In France, camera equipped, self-piloting drones monitor maize crops' nitrogen levels, producing data used to automatically adjust fertiliser spraying. A third of all rice fields were sprayed by unmanned helicopters in 2010 in Japan. These tools lower fertiliser and pesticide use without adding labour costs. The rapidly falling cost of computing means that, in a few years, technologies like these could help raise crop yields in the developing world, increasing food supply while limiting the need to convert wild land to agriculture.
In California, similarly new uses of big data are being used directly for conservation. By correlating crowd-sourced data about bird migrations and satellite photos showing when farmers flood their rice fields, the Nature Conservancy found it could pay farmers to create 'pop up' wetlands. These work by adjusting flooding times to ensure migrating birds have an insect rich temporary wetland to visit for a few weeks. Habitat loss is a huge cause of wildlife decline, but clever land management like this might protect the ecosystem services that wildlife needs without having to forego food production.

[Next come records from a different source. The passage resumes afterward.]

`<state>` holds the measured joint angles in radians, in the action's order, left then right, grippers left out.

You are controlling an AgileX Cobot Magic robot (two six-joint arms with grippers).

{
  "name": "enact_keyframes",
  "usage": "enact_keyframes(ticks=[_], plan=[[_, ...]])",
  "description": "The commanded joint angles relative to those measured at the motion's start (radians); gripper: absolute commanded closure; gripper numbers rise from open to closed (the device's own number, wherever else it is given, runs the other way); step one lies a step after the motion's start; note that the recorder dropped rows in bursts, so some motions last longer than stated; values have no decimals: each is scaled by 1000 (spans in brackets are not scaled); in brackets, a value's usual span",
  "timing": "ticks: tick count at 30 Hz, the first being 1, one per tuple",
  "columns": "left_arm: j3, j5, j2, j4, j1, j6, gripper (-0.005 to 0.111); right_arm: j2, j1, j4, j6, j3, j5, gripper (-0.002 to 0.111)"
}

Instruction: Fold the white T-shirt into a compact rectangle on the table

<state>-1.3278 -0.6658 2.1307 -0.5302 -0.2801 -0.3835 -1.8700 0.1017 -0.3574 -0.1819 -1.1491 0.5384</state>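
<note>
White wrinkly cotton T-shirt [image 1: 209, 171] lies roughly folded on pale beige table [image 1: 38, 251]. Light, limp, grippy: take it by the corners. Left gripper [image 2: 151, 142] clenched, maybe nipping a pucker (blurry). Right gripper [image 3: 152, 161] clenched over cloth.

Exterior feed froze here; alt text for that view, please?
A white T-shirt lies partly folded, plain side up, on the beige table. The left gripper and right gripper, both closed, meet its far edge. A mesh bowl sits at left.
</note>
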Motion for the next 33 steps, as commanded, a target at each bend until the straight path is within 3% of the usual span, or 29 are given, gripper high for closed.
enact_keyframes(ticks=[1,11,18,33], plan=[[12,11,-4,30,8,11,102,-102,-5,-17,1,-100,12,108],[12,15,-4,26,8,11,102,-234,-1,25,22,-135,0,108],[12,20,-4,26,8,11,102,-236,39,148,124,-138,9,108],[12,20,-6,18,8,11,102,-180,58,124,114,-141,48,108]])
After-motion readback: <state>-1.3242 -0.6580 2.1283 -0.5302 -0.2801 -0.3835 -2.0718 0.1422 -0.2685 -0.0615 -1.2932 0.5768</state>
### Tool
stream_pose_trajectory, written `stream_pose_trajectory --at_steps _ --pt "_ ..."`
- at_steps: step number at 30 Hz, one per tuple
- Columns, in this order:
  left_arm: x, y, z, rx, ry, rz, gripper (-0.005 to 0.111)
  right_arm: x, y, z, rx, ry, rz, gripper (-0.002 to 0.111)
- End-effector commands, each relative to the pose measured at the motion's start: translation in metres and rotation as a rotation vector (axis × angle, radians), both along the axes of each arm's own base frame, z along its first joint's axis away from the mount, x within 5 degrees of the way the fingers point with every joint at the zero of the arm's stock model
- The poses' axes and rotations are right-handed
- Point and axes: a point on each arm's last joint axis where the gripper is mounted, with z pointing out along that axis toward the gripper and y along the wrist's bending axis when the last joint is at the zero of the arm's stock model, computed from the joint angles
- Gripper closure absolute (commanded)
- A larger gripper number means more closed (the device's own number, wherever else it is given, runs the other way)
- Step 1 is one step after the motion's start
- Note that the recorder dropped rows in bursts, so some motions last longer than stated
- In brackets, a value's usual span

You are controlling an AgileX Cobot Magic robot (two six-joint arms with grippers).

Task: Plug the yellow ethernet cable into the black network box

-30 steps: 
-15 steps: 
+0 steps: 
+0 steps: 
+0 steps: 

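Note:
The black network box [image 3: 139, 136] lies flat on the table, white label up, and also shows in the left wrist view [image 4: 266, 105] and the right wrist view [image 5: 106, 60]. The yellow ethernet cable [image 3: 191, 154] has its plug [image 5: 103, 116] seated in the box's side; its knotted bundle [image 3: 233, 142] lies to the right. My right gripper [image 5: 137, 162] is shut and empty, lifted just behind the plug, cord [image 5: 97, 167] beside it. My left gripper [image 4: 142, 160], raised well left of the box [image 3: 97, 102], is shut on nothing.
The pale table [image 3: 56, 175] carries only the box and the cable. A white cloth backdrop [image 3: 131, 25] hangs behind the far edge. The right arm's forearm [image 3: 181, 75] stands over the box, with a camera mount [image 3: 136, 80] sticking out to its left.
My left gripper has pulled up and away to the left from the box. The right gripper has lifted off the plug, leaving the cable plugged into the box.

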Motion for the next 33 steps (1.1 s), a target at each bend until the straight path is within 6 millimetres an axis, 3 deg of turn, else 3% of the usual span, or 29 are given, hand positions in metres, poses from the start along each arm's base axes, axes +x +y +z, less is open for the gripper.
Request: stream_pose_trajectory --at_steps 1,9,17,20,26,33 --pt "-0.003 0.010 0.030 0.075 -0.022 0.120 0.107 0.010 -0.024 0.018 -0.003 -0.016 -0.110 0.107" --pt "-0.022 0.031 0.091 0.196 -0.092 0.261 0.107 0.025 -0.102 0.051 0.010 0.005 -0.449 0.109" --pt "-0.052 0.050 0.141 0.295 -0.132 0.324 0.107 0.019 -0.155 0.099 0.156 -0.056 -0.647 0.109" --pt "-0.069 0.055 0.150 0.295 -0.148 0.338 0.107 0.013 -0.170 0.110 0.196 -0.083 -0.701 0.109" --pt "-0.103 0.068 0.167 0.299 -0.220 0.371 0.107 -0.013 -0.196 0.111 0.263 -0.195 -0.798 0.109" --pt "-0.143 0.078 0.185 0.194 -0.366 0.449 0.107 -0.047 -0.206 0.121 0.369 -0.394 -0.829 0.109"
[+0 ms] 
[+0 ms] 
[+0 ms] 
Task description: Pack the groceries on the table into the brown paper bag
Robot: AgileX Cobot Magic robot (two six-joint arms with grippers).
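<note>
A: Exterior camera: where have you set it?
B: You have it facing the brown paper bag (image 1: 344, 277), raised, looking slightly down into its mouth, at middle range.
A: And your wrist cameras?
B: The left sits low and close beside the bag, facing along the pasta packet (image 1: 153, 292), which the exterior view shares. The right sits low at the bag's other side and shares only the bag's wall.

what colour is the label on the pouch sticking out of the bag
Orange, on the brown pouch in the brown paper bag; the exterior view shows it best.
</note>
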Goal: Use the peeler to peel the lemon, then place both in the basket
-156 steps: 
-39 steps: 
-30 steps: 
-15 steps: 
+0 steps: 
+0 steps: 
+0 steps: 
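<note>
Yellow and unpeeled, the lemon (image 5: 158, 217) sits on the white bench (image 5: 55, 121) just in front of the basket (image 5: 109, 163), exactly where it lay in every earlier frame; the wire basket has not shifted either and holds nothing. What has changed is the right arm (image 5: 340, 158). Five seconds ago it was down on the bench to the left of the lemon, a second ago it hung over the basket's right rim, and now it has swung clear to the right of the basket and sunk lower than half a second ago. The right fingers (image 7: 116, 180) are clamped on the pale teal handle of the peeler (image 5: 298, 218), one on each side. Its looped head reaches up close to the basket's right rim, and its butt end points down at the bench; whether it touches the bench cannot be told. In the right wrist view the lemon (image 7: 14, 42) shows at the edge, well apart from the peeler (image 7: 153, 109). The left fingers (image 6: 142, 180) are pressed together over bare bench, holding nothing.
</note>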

Technology could even address its own waste stream. Forthcoming research we've been doing in partnership with Google shows that the environmental impact (and cost) of electronics can be dramatically cut if components like screens and motherboards are reused - but the big barrier has always been the cost of manual disassembly. Enter the robots: an Australian research group has built a robotic disassembler that can remove displays and circuit boards from e-waste, potentially making them available for reuse. It learns how to disassemble using artificial intelligence, meaning it will only get faster and cheaper as computing power improves.
Virtual reality check
It's tempting to think that all this innovation means that environmental advocates can stop worrying. But that's unlikely unless policy making gets a lot smarter. Technology shapes the choices we have but it doesn't determine them.
Drone optimised fertiliser and pesticide application might increase agricultural yields at low environmental cost, but it won't guarantee that we'll actually spare any land for nature. The green revolution hugely increased food production, but humanity's response was to increase its population and shift to more land intensive, meat rich diets. We might optimise rice paddy flooding for birds but, if we don't ensure land is protected elsewhere, the birds may have nowhere to migrate to. Smart disassembly robots might be faster and cheaper than people, but even they can't unstick glued-together smartphones.
Even the much ballyhooed 3d printing revolution, which genuinely promises to decrease production waste and enable spare parts to be printed on demand, could just as easily create impossible-to-recycle composites, with different materials printed on top of each other in near-microscopic layers.
Digitally aware environmental policy
Digital technologies are magnificent tools, and we should embrace them. But they're much more likely to create a greener Britain if society sets goals and helps to guide how they are used. Politics is notoriously slow at understanding technological change. Policy makers need to get better at assessing the risks and opportunities of the digital era. Here are three ways they could start:
First, digital technology can help to solve old problems faster than anyone expects. This means policy needs to be quicker to adapt and policy makers can be less pessimistic about digitally-driven change. For example, IT-enabled demand response kept the lights on during last years' 'polar vortex' in the US, when old coal power stations stopped because their coal stacks had frozen solid. But the UK's capacity market - dreamt up in 2010 - privileges analogue-era coal over digitally-enabled demand response.
Second, digital technology can provide fast feedback on how policy is working. This should encourage experimentation. Policy makers are reticent to act because they worry about perverse consequences which take forever to undo. Rapid, digitally-enabled feedback on how policy is working could make for more agile governance. For example, promoters of the Thames Tideway Tunnel have emphasised that the alternative proposed by opponents, widely deployed sustainable drainage (SuDS), is too uncertain to be reliable. But in a world with cheap sensors and rapid feedback, why not just try SuDS out and see how it performs?
And, finally, digital technology can bring new voices into policy making. Most famously, it prevented public forests from being sold off (twice). But so far, clicktivism has tended to reinforce the short termism of politics, which generally makes for poorer environmental policy. The challenge for politicians and activists alike is to translate digitally developed interest into the offline discussion needed to inform better policy.
A people-powered, digitally-enhanced democracy is much more likely to lead to durable green policy than the deterministic, 'technology makes change' model, which lowers faith in politics and results in weaker and poorer decision making.
Digital technology is revolutionary, but the revolution it creates should be one of our making, not that of the machines.